The thing is, the reality is not as cut-and-dry as the theory would suggest. If you want to nerd out, you can read this article in Psychology Today and this 2007 paper by Wright and Cropanzano. The gist is that the definition of happiness used in the application of the theory is sometimes job satisfaction and other times not happiness at all, but a whole other type of well-being called Eudamonic or Psychological Well-Being.
Eudamonic well-being is not as fleeting. It’s about fulfillment, the pursuit of becoming the best version of yourself, living in alignment with your values, the pursuit of purpose, etc. Not quite the same as happiness, right? Or even job satisfaction.
Lastly, even when it’s hedonic, as van Zyl noted in Psychology Today, “happy employees may indeed be more productive in certain contexts, [but] there are instances where heightened productivity may lead to burnout and even detract from overall well-being.”

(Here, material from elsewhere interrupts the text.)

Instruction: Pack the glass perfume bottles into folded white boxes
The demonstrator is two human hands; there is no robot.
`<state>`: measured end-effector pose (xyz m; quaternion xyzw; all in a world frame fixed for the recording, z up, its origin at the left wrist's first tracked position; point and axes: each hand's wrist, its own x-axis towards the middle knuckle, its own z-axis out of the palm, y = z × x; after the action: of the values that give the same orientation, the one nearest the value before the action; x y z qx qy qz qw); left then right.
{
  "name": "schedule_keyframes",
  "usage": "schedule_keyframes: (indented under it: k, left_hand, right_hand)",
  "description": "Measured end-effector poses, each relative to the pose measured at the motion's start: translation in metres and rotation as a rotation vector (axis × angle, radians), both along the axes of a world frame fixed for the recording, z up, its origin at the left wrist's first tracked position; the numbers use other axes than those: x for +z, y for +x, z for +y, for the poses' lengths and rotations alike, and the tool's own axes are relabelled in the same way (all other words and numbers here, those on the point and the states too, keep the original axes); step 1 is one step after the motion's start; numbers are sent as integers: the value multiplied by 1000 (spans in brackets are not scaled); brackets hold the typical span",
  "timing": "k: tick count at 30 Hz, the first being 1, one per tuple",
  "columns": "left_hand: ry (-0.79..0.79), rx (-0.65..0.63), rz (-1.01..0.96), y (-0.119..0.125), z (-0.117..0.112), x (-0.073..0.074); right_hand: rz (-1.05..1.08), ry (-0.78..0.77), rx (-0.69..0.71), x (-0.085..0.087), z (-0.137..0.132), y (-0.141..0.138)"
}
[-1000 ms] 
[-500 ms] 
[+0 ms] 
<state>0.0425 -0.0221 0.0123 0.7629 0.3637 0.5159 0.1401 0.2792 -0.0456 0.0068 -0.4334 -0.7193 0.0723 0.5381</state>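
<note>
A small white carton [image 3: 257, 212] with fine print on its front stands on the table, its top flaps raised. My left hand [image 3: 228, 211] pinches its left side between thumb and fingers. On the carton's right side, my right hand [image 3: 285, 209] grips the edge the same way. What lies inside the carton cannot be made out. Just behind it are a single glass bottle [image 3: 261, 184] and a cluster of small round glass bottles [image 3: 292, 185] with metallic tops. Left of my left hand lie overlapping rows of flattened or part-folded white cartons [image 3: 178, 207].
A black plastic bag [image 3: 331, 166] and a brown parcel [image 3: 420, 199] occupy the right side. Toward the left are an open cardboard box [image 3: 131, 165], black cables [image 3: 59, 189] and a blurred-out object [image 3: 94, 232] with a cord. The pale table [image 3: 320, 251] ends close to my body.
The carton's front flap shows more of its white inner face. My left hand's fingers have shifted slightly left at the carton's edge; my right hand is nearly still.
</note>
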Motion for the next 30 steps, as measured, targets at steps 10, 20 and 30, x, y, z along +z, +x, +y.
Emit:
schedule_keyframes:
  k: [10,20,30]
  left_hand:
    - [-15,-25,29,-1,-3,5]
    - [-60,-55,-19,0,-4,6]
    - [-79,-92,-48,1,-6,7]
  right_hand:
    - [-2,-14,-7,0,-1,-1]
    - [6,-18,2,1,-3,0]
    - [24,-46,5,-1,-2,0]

Second, and related, leaders are not usually experts in organizational psychology, and even organizational psychologists are not always well-versed in the research of these two different types of well-being. So, how are they to know that they are not the same? And how are they to know that it matters? And how are they to know that happiness isn’t the same as engagement or job satisfaction, or that, if not the same, but one leads to the other, that in fact it does not? That happiness does not lead to a utopia of permanent increased engagement, productivity, well-being, and organizational commitment?
Even with the best due diligence, at some point you trust what everyone else is buying, and right now it seems like everyone else is buying workplace happiness, so you do too.
What You Should Be Buying
The Julian Hayes II Forbes article I linked to at the top said it beautifully. I encourage you to read it.
In a nutshell, fix your culture.
When I work with organizations on improving employee engagement, productivity, wellness, organizational commitment, etc., I talk about 6 factors to look at first. These come from the work by doctors Maslach and Leiter, who identified the key drivers of burnout in organizations. They are:
Workload
Autonomy/Control
Reward/Recognition
Community
Fairness
Values
These drivers affect and are affected by the soft and hard parts of workplace cultures. They affect the daily work experiences of your employees. They are the root causes. Happiness initiatives don’t tend to address the root causes, they address the downstream effects. So, instead of fixing the problem, you are paying for expensive BAND-AID®s. Expensive in the short and long term because you’ve paid for a program that will not only fail to yield the results promised, but it often will backfire through increased burnout and “wellness washing” or “well-being washing.”
Your goal isn’t wrong; the goals of improving engagement, productivity, wellness, and organizational commitment, aren’t wrong. I share them. You’re just using the wrong tactic to get there.